■ Action item: Could every line below be written out exactly as it appears?

■ Exercise data:

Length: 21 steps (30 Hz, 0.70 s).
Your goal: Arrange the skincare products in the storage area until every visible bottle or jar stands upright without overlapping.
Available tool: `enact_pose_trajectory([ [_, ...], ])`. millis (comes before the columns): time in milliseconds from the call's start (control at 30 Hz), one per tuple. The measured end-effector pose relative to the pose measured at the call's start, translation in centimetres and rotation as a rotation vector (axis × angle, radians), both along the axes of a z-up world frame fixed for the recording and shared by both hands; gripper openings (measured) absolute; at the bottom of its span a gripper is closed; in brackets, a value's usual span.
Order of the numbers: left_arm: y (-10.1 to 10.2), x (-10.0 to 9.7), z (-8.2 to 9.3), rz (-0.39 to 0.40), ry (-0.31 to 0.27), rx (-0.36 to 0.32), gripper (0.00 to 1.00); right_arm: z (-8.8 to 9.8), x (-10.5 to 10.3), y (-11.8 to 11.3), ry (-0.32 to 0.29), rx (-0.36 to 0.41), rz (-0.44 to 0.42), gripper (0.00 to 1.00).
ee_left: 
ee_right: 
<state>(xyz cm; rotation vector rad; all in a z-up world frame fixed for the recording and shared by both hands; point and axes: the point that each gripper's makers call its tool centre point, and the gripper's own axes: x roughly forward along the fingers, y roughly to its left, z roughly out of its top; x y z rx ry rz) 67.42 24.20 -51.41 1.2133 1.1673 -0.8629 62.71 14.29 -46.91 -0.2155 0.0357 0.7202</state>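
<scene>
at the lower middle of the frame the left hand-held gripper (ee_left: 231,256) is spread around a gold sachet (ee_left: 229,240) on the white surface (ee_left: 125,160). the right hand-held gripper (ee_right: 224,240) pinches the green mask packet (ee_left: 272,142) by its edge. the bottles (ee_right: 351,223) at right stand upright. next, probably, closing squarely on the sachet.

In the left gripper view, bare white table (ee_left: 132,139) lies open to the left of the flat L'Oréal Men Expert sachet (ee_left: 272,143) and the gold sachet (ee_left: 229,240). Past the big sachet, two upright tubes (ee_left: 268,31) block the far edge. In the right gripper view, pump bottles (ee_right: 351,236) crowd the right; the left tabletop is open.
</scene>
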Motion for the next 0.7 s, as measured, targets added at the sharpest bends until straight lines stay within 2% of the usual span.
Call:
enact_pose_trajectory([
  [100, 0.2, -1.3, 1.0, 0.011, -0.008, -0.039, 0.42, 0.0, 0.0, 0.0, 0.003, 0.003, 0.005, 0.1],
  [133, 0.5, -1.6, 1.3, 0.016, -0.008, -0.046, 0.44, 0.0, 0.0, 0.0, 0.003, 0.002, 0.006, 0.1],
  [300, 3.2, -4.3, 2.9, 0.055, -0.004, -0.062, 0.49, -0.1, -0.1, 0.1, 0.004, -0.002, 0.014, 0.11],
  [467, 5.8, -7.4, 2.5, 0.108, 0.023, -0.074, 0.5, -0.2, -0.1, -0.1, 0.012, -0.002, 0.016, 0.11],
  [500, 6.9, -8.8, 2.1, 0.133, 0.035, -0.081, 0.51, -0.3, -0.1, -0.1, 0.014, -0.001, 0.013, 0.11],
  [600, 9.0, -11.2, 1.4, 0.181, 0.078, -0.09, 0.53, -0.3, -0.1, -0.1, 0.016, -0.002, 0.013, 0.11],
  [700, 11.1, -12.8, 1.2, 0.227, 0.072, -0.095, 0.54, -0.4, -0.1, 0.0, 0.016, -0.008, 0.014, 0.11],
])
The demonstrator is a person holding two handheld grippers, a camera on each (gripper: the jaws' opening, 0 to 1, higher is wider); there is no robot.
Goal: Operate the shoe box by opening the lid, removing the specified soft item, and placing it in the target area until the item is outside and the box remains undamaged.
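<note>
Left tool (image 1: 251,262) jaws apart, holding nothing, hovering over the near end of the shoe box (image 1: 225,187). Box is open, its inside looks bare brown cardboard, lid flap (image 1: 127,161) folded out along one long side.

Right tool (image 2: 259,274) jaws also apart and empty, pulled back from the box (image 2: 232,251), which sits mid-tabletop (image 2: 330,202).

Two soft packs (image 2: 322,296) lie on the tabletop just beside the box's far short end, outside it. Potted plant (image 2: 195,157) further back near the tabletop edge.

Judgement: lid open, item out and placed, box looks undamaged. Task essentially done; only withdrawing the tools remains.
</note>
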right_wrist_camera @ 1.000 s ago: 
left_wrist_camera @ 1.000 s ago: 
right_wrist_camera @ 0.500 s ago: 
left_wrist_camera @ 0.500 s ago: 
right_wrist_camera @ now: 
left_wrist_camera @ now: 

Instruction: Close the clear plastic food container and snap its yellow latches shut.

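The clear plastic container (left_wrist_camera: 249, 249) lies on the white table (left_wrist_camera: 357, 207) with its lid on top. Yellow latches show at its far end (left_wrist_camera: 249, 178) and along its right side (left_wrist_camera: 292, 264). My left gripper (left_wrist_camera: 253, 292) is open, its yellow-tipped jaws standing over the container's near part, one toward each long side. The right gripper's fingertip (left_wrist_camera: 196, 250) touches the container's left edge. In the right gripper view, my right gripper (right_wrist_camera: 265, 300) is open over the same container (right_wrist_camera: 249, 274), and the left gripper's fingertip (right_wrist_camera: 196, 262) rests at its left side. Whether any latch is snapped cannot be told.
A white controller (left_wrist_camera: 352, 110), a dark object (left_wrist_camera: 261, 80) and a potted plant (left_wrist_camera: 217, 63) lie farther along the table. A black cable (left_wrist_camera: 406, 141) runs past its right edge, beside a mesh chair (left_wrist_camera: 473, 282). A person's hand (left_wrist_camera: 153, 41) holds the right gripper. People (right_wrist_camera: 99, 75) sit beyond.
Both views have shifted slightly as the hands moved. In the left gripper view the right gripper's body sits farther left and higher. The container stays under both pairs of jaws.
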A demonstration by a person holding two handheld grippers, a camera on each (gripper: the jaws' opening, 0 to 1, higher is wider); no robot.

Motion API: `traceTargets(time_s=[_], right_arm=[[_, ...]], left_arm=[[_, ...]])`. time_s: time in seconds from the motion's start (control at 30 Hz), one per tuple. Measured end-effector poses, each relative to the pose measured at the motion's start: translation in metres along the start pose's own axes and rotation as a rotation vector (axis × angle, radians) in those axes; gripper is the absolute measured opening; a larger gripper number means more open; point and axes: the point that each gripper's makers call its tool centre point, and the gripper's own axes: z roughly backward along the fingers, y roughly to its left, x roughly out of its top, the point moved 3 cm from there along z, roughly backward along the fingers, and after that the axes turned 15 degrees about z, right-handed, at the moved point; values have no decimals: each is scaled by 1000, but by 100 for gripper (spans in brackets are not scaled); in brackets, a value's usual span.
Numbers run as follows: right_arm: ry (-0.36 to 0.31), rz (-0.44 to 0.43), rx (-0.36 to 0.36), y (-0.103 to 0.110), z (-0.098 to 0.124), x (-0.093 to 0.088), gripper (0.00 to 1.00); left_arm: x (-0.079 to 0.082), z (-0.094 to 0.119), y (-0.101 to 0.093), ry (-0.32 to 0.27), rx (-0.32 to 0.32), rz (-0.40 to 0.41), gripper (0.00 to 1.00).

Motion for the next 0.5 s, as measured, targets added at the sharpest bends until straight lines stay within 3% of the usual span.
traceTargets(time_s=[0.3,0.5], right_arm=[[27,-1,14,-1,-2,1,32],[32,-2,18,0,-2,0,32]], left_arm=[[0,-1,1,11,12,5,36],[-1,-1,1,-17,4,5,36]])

■ Output for this exercise:
Length: 21 steps (30 Hz, 0.70 s).
Your goal: Arrange the skincare products in the storage area until every visible bottle or jar stands upright without overlapping.
Available tool: `enact_pose_trajectory([ [_, ...], ])`. millis (comes before the columns): time in milliseconds from the call's start (control at 30 Hz), one per tuple. The measured end-effector pose relative to the pose measured at the call's start, translation in centimetres and rotation as a rotation vector (axis × angle, radians), both along the axes of a z-up world frame fixed for the recording and shared by both hands; gripper openings (measured) absolute; at the bottom of its span a gripper is closed; in brackets, a value's usual span.
Order of the numbers: left_arm: y (-10.1 to 10.2), x (-10.0 to 9.7), z (-8.2 to 9.3), rz (-0.39 to 0.40), ry (-0.31 to 0.27), rx (-0.36 to 0.32), gripper (0.00 to 1.00); right_arm: z (-8.8 to 9.8), x (-10.5 to 10.3), y (-11.8 to 11.3), ry (-0.32 to 0.29), rx (-0.36 to 0.41), rz (-0.44 to 0.42), gripper (0.00 to 1.00).
ee_left: 
ee_right: 
<state>(xyz cm; rotation vector rad; all in a z-up world frame fixed for the recording and shared by both hands; point and axes: the point that each gripper's makers call its tool centre point, and the gripper's own axes: x roughly forward along the fingers, y roughly to its left, z roughly out of its top; x y z rx ry rz) 67.42 24.20 -51.41 1.2133 1.1673 -0.8629 62.71 14.29 -46.91 -0.2155 0.0357 0.7202</state>
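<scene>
at the lower middle of the frame the left hand-held gripper (ee_left: 231,256) is spread around a gold sachet (ee_left: 229,240) on the white surface (ee_left: 125,160). the right hand-held gripper (ee_right: 224,240) pinches the green mask packet (ee_left: 272,142) by its edge. the bottles (ee_right: 351,223) at right stand upright. next, probably, closing squarely on the sachet.

In the left gripper view, bare white table (ee_left: 132,139) lies open to the left of the flat L'Oréal Men Expert sachet (ee_left: 272,143) and the gold sachet (ee_left: 229,240). Past the big sachet, two upright tubes (ee_left: 268,31) block the far edge. In the right gripper view, pump bottles (ee_right: 351,236) crowd the right; the left tabletop is open.
</scene>
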Motion for the next 0.7 s, as measured, targets added at the sharpest bends until straight lines stay within 2% of the usual span.
Call:
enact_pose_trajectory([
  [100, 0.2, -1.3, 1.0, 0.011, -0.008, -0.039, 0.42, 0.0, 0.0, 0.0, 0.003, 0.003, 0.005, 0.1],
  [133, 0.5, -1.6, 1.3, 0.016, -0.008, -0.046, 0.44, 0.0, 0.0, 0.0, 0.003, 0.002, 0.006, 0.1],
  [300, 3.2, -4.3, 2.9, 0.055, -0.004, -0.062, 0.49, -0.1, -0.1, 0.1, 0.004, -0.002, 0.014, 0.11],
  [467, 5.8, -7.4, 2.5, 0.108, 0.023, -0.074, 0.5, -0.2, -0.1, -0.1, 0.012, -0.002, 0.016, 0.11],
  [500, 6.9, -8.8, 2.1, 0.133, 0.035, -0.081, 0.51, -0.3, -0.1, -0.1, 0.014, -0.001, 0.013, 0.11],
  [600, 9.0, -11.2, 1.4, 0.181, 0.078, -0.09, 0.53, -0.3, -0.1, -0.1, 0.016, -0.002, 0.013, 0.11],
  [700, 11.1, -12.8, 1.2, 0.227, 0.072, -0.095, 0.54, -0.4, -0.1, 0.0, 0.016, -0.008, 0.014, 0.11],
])
The demonstrator is a person holding two handheld grippers, a camera on each (gripper: the jaws' opening, 0 to 1, higher is wider); there is no robot.
Goal: Operate the shoe box by opening the lid, removing the specified soft item, and placing it in the target area until the item is outside and the box remains undamaged.
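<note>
Left tool (image 1: 251,262) jaws apart, holding nothing, hovering over the near end of the shoe box (image 1: 225,187). Box is open, its inside looks bare brown cardboard, lid flap (image 1: 127,161) folded out along one long side.

Right tool (image 2: 259,274) jaws also apart and empty, pulled back from the box (image 2: 232,251), which sits mid-tabletop (image 2: 330,202).

Two soft packs (image 2: 322,296) lie on the tabletop just beside the box's far short end, outside it. Potted plant (image 2: 195,157) further back near the tabletop edge.

Judgement: lid open, item out and placed, box looks undamaged. Task essentially done; only withdrawing the tools remains.
</note>
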right_wrist_camera @ 1.000 s ago: 
left_wrist_camera @ 1.000 s ago: 
right_wrist_camera @ 0.500 s ago: 
left_wrist_camera @ 0.500 s ago: 
right_wrist_camera @ now: 
left_wrist_camera @ now: 

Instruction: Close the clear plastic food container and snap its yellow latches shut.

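The clear plastic container (left_wrist_camera: 249, 249) lies on the white table (left_wrist_camera: 357, 207) with its lid on top. Yellow latches show at its far end (left_wrist_camera: 249, 178) and along its right side (left_wrist_camera: 292, 264). My left gripper (left_wrist_camera: 253, 292) is open, its yellow-tipped jaws standing over the container's near part, one toward each long side. The right gripper's fingertip (left_wrist_camera: 196, 250) touches the container's left edge. In the right gripper view, my right gripper (right_wrist_camera: 265, 300) is open over the same container (right_wrist_camera: 249, 274), and the left gripper's fingertip (right_wrist_camera: 196, 262) rests at its left side. Whether any latch is snapped cannot be told.
A white controller (left_wrist_camera: 352, 110), a dark object (left_wrist_camera: 261, 80) and a potted plant (left_wrist_camera: 217, 63) lie farther along the table. A black cable (left_wrist_camera: 406, 141) runs past its right edge, beside a mesh chair (left_wrist_camera: 473, 282). A person's hand (left_wrist_camera: 153, 41) holds the right gripper. People (right_wrist_camera: 99, 75) sit beyond.
Both views have shifted slightly as the hands moved. In the left gripper view the right gripper's body sits farther left and higher. The container stays under both pairs of jaws.
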A demonstration by a person holding two handheld grippers, a camera on each (gripper: the jaws' opening, 0 to 1, higher is wider); no robot.

Motion API: `traceTargets(time_s=[_], right_arm=[[_, ...]], left_arm=[[_, ...]])`. time_s: time in seconds from the motion's start (control at 30 Hz), one per tuple. Measured end-effector poses, each relative to the pose measured at the motion's start: translation in metres along the start pose's own axes and rotation as a rotation vector (axis × angle, radians) in those axes; gripper is the absolute measured opening; a larger gripper number means more open; point and axes: the point that each gripper's makers call its tool centre point, and the gripper's own axes: z roughly backward along the fingers, y roughly to its left, x roughly out of its top, the point moved 3 cm from there along z, roughly backward along the fingers, and after that the axes turned 15 degrees about z, right-handed, at the moved point; values have no decimals: each is scaled by 1000, but by 100 for gripper (spans in brackets are not scaled); in brackets, a value's usual span.
Numbers run as follows: right_arm: ry (-0.36 to 0.31), rz (-0.44 to 0.43), rx (-0.36 to 0.36), y (-0.103 to 0.110), z (-0.098 to 0.124), x (-0.093 to 0.088), gripper (0.00 to 1.00); left_arm: x (-0.079 to 0.082), z (-0.094 to 0.119), y (-0.101 to 0.093), ry (-0.32 to 0.27), rx (-0.32 to 0.32), rz (-0.40 to 0.41), gripper (0.00 to 1.00).

Motion for the next 0.5 s, as measured, targets added at the sharpest bends until straight lines stay within 3% of the usual span.
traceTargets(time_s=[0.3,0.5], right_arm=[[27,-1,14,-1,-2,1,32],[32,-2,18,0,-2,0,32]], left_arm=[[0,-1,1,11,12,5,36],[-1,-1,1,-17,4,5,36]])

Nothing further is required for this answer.